The last time I went to Nevada, I stood on the edge of an enormous open-pit mine at noon. The whistle blew. Then the pit erupted in explosive power enough to make the Earth rumble.
“I always like to watch it,” said the geologist giving me the tour. “It looks like the rocks down there just get ‘fluffy’ when they are blasted apart.”
We had visited the floor of the great pit, picking up rocks, squinting at them through hand-lenses, and hammering on them. The strong Nevada wind was blowing all day and by the end of it all I was filthy, to say the least.
Although I don’t know for sure, if I had gone directly from the mine to an airport, I might not have been able to board a commercial plane. The reason is that some airports employ “sniffers” that can detect explosives, even in trace amounts.
Roughly speaking, there are two kinds of sniffers. First, there are the type with wet noses you can train with dog-treats to signal the presence of a wide range of materials, from drugs to explosives to produce.

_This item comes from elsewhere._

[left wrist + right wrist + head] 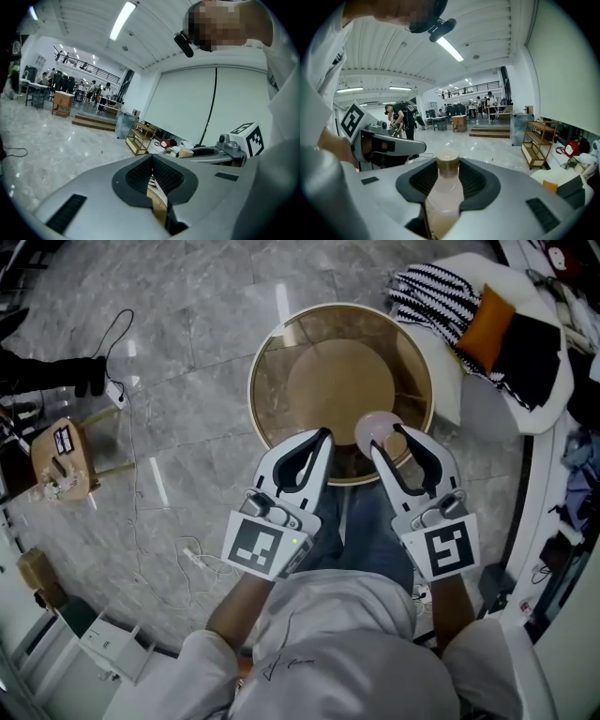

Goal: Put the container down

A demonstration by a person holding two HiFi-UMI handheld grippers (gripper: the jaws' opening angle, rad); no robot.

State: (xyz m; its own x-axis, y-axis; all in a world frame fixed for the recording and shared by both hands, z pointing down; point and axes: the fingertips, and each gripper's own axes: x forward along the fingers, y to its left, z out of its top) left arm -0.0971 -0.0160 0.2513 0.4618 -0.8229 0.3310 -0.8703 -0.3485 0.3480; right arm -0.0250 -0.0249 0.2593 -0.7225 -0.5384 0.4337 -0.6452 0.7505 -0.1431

Second, there are sniffers that are man-made devices that are also exquisitely good at detecting just a few particles of various materials for which they are designed and calibrated. The second, mechanical type are not as cute as beagles, to be sure, and they don’t move around a busy airport lobby on their own four feet, following their noses. But, on the positive side, the man-made sniffers don’t get pooped out in mid-afternoon like dogs (and me).
Unfortunately, no sniffers of either kind appear to have been on duty last Christmas when the “underwear bomber” tried to blow a jetliner out of the skies over our Midwest. If the authorities had used sniffers on Umar Farouk Abdulmutallab, I’m told they would have had a good chance of detecting the explosive before he was allowed to board the first plane of his long travels.
I spoke recently about all this with Prof. Herbert Hill of Washington State University. For many years now, he has been in the field of ion mobility spectrometry (IMS) (that’s the fancy term for the broad set of lab devices that can include the man-made sniffers in airports today). IMS works by giving an electrical charge to small particles, and then watching how they move from one charged plate to another.
Hill is an analytical chemist: somebody who wants to identify chemical samples. He got started in his field partly due to his interest in being able to detect tiny amounts of pesticide in stream water or contamination in drug manufacturing. IMS is his favorite analytic device, his “baby.”
Hill’s laboratory is made of room after room with IMS devices, each one a research unit, not a commercial device, and each set up for a different purpose. While not as interesting as beagles to me (I’m a dog person – what can I say), the devices are amazing in what they can do. And they have come a long way.
When Hill first worked with IMS, it took about 4 hours to get a full reading on a single sample. It now takes less than a second – which is why IMS has become so useful in real-world applications like airports. Clearly, in the day-to-day world, we need systems that work fast, and that make as few errors, one way or another, as possible.
It’s interesting to note that what counts as an “error” is complex. If an IMS sniffer (or a beagle, for that matter) pulls a geologist out of an airplane line just for having been around explosives, that’s a “good hit” in the sense that the sniffer is legitimately detecting explosives. But it’s not usually useful security information, and is likely to delay not just one rock-head but potentially a whole planeload of people.
As you might guess, Hill’s former students are in industry, government, and Homeland Security. Some of them are likely laboring today to try to keep our airplanes in the skies.
Even though they could pull me aside with their sniffers, I wish them the very best.